Biochemical Journal ◽

10.1042/bj2690093 ◽

1990 ◽

Vol 269 (1) ◽

pp. 93-100 ◽

Cited By ~ 16

Author(s):

J M F G Aerts ◽

W E Donker-Koopman ◽

S Brul ◽

S Van Weely ◽

M C Sa Miranda ◽

...

Keyword(s):

Enzyme Activity ◽

Comparative Study ◽

Molecular Mass ◽

Gaucher Disease ◽

Specific Activity ◽

Normal Subjects ◽

Accurate Assessment ◽

Residual Enzyme Activity ◽

Immunological Analysis ◽

Immunological Method

In Gaucher disease (glucosylceramide lipidosis), deficiency of glucocerebrosidase causes pathological storage of glucosylceramide, particularly in the spleen.
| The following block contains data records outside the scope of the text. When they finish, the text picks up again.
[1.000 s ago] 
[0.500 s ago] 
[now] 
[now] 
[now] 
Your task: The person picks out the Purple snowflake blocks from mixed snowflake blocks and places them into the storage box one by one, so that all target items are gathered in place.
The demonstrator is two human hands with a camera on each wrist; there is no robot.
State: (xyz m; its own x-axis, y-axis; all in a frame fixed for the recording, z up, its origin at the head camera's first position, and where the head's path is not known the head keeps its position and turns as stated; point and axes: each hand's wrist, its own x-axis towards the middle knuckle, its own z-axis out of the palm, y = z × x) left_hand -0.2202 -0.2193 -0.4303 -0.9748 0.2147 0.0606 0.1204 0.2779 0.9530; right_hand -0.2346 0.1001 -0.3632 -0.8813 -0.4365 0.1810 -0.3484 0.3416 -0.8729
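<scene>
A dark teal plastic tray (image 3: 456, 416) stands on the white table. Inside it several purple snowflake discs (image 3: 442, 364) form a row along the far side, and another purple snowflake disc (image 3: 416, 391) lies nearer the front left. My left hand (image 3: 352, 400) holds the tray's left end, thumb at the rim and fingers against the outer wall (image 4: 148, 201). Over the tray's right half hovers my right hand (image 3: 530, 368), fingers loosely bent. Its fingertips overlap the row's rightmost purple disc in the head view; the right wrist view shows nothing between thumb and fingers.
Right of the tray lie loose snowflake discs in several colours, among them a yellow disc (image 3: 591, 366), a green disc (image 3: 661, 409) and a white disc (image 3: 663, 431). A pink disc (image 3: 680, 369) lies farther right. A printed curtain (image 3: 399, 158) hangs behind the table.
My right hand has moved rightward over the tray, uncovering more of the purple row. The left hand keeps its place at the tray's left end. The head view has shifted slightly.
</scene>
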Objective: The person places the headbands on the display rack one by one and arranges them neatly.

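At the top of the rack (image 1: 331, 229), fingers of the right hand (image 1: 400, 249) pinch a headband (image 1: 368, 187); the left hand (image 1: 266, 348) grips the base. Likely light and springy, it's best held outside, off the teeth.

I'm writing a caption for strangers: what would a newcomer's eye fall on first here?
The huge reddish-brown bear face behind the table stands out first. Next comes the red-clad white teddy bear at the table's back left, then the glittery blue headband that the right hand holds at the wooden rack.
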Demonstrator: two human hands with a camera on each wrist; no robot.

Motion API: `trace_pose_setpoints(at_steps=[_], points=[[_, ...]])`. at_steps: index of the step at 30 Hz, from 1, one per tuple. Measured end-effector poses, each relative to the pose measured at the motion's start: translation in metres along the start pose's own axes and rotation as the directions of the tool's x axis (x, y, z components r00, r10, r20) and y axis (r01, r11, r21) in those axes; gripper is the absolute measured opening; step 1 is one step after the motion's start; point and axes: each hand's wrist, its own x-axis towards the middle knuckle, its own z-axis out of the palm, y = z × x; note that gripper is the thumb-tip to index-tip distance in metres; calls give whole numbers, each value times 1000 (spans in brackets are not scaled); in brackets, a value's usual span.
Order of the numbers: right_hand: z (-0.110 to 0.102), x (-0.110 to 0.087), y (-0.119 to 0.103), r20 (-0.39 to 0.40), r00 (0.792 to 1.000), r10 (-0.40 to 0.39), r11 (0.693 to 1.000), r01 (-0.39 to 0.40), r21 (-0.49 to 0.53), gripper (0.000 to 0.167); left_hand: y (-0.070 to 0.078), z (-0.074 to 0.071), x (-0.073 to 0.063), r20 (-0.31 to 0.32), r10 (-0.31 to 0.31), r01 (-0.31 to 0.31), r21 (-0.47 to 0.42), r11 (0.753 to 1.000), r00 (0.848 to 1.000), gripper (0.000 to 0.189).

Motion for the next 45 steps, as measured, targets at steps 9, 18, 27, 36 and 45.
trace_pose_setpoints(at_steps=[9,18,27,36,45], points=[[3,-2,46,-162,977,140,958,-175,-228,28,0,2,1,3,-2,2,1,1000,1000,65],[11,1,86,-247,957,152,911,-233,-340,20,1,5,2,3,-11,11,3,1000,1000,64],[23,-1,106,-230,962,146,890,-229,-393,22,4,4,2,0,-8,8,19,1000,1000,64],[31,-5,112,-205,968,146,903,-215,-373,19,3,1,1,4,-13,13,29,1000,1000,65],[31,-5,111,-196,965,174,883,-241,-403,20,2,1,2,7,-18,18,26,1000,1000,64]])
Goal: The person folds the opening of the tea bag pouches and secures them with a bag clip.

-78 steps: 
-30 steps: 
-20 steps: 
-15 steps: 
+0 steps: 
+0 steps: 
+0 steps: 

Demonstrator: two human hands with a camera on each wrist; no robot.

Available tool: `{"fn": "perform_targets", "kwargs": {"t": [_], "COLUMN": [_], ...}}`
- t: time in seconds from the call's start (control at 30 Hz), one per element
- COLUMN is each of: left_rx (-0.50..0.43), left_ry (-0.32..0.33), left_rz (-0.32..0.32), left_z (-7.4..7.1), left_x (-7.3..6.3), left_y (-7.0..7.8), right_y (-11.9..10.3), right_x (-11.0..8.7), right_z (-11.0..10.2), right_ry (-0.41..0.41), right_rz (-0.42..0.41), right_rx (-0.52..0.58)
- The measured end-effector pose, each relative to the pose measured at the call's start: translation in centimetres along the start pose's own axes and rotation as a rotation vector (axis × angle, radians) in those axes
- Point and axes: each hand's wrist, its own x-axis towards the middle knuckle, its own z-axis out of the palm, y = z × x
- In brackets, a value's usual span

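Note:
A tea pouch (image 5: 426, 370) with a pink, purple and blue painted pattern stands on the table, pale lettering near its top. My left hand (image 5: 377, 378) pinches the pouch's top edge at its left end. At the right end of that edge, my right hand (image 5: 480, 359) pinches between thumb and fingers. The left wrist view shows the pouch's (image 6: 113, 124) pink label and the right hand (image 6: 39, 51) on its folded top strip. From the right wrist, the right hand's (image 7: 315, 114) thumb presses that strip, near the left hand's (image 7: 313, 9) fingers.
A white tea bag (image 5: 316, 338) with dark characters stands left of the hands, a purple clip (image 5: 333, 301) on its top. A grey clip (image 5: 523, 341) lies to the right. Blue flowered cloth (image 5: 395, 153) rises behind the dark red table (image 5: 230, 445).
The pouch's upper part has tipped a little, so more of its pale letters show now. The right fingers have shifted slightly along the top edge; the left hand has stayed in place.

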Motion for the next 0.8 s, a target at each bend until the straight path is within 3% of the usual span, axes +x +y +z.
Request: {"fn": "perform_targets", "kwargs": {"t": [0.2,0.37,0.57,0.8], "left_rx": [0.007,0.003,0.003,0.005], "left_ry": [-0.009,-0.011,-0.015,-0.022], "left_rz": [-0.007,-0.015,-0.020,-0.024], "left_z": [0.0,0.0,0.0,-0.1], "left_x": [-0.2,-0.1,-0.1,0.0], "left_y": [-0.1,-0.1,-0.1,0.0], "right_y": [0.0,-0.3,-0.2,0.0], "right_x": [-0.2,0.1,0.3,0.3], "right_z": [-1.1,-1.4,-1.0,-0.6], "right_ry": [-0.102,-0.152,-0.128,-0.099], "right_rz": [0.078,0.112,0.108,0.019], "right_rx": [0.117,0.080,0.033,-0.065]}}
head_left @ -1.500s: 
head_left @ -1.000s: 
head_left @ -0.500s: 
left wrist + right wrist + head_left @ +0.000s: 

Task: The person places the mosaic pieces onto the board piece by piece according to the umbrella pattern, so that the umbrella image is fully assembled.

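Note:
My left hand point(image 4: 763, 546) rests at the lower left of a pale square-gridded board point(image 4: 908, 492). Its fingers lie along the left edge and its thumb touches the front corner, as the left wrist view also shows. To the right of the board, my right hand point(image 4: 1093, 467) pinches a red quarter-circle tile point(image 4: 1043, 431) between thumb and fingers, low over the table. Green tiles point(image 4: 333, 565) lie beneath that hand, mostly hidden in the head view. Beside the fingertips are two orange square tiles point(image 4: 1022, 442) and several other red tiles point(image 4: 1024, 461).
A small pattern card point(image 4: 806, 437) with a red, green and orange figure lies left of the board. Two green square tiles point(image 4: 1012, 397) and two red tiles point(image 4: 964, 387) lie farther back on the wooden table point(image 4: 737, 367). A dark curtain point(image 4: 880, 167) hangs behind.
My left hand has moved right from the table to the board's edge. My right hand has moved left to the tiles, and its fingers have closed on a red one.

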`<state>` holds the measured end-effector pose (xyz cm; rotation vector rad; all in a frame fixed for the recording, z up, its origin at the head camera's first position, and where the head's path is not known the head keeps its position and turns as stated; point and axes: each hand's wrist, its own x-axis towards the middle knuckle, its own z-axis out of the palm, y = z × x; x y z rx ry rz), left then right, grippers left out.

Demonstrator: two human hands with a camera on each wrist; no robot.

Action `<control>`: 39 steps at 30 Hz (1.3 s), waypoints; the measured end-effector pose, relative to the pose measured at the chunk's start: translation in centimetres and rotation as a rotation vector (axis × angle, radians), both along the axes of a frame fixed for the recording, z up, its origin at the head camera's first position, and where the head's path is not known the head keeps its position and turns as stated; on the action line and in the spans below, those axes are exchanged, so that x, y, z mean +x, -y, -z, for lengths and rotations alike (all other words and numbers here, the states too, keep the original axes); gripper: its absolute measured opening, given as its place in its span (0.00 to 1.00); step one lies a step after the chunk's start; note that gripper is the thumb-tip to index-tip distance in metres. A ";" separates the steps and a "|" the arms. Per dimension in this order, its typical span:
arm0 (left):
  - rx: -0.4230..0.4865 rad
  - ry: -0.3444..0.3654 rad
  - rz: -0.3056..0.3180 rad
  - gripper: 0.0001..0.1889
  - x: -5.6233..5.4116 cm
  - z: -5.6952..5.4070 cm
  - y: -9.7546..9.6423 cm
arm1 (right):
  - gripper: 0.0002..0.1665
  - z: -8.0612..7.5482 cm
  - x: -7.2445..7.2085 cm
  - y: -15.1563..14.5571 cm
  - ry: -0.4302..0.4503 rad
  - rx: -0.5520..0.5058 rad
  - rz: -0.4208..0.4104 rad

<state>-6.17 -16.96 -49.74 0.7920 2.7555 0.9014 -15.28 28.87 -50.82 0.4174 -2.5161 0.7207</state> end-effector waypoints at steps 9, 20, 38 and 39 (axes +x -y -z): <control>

A comparative biochemical and immunological analysis has therefore been made of glucocerebrosidase in spleens from normal subjects (n = 4) and from Gaucher disease patients with non-neuronopathic (n = 5) and neuronopathic (n = 5) phenotypes. The spleens from all Gaucher disease patients showed markedly decreased glucocerebrosidase activity. Discrimination of different phenotypes of Gaucher disease was not possible on the basis of the level of residual enzyme activity, or by measurements, using the immunopurified enzyme, of kinetic constants, pI or molecular mass forms. A severe decrease was found in the specific activity of glucocerebrosidase purified to homogeneity from the spleen of a patient with the non-neuronopathic phenotype of Gaucher disease, as compared with that of the enzyme purified from the spleen of a normal subject. This finding was confirmed by an immunological method developed for accurate assessment of the relative enzyme activity per molecule of glucocerebrosidase protein. The method revealed that the residual enzyme in the spleens of all investigated patients with a non-neuronopathic course of Gaucher disease had a more than 7-fold decreased activity of glucocerebrosidase (measured in the presence of taurocholate) per molecule of enzyme, and that the concentration of glucocerebrosidase molecules in the spleens of these patients was near normal. Observations made with immunoblotting experiments were consistent with these findings. In contrast, in the spleens of patients with neuronopathic phenotypes of Gaucher disease, the concentration of glucocerebrosidase molecules was severely decreased.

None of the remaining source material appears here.